◆ **WHAT THE TASK ASKS**
Your answer should be one number, the count of lines in the data that hold "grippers".

◆ **DATA**
-- -- --

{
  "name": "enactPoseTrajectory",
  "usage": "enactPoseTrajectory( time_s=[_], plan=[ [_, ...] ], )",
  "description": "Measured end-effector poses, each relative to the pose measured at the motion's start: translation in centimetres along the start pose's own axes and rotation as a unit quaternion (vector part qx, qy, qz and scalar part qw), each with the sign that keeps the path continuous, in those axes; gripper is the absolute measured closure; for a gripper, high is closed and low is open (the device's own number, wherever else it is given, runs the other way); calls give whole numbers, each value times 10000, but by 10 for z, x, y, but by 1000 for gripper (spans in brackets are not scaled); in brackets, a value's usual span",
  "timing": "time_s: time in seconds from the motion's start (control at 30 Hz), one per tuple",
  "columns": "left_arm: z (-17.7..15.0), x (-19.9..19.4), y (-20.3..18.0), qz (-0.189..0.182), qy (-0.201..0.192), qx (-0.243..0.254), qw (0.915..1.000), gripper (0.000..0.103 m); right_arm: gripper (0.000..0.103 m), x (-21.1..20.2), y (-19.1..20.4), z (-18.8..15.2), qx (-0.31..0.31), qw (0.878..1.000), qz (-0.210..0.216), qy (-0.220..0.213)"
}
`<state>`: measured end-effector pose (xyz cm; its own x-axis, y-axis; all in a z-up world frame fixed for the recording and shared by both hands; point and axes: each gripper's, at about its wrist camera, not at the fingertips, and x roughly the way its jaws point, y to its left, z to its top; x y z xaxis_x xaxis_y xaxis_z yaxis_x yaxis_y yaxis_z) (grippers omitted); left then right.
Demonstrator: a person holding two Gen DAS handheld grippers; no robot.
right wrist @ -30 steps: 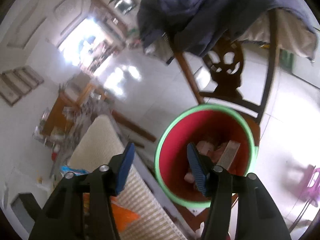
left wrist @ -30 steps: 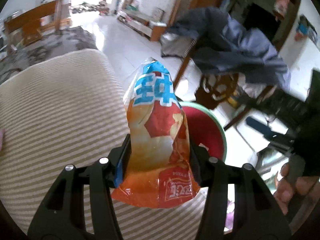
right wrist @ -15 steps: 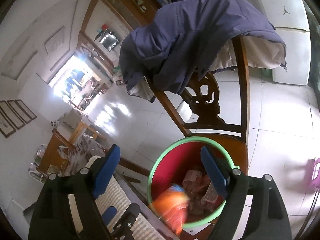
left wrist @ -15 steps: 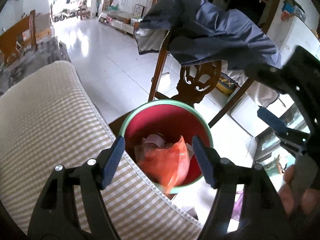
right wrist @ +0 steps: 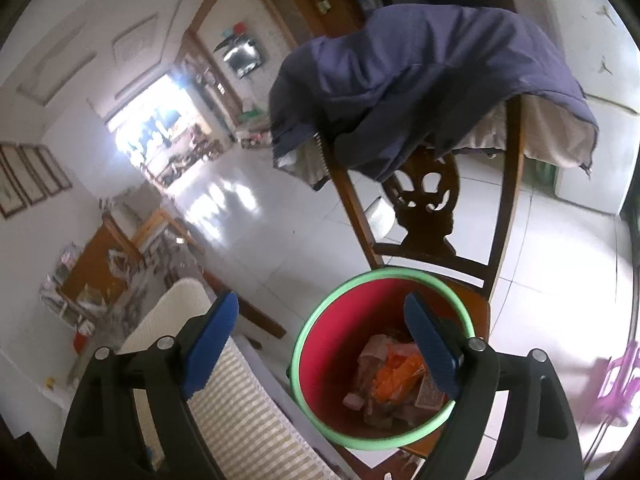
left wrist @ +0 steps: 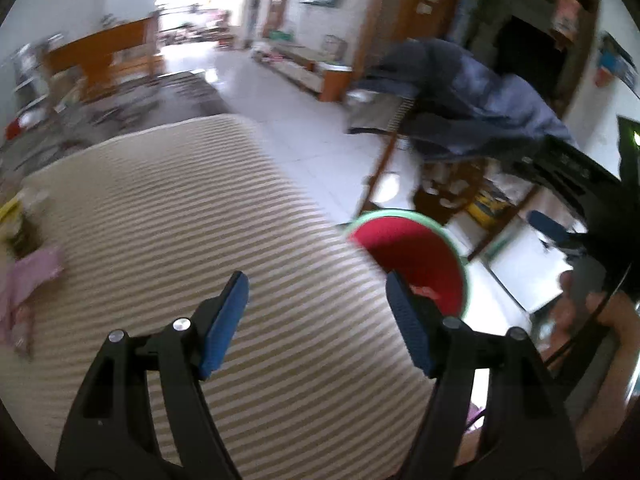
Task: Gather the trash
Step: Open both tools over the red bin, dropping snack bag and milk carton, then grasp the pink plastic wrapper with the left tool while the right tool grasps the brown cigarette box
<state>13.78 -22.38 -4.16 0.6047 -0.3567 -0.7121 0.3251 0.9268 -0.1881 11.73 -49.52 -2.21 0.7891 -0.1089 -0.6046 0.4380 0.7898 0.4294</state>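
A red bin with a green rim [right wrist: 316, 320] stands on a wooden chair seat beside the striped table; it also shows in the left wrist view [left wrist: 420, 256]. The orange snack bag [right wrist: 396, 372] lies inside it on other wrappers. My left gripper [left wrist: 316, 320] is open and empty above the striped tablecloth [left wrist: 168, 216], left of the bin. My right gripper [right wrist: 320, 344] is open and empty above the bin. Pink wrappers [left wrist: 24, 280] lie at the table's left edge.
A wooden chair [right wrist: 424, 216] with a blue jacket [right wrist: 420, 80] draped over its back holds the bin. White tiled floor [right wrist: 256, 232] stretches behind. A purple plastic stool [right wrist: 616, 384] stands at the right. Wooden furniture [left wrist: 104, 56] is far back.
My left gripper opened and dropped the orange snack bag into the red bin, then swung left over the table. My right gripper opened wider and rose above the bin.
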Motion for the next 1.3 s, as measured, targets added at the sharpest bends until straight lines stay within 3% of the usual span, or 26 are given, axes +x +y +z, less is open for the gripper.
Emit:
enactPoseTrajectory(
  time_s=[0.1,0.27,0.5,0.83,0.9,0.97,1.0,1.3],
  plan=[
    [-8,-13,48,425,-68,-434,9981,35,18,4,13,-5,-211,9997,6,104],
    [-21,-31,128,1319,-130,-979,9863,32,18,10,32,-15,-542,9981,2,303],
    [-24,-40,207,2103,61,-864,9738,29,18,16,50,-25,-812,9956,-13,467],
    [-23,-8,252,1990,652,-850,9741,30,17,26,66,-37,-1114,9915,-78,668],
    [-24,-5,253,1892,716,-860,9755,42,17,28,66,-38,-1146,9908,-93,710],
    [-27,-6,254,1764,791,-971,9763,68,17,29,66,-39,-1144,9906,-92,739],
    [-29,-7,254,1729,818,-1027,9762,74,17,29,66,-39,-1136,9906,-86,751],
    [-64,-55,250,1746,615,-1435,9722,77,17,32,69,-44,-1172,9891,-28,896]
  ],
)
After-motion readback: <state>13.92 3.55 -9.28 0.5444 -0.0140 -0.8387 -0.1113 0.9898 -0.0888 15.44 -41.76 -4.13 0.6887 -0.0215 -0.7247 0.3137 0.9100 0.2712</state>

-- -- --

◆ **REPLY TO THE EXERCISE**
2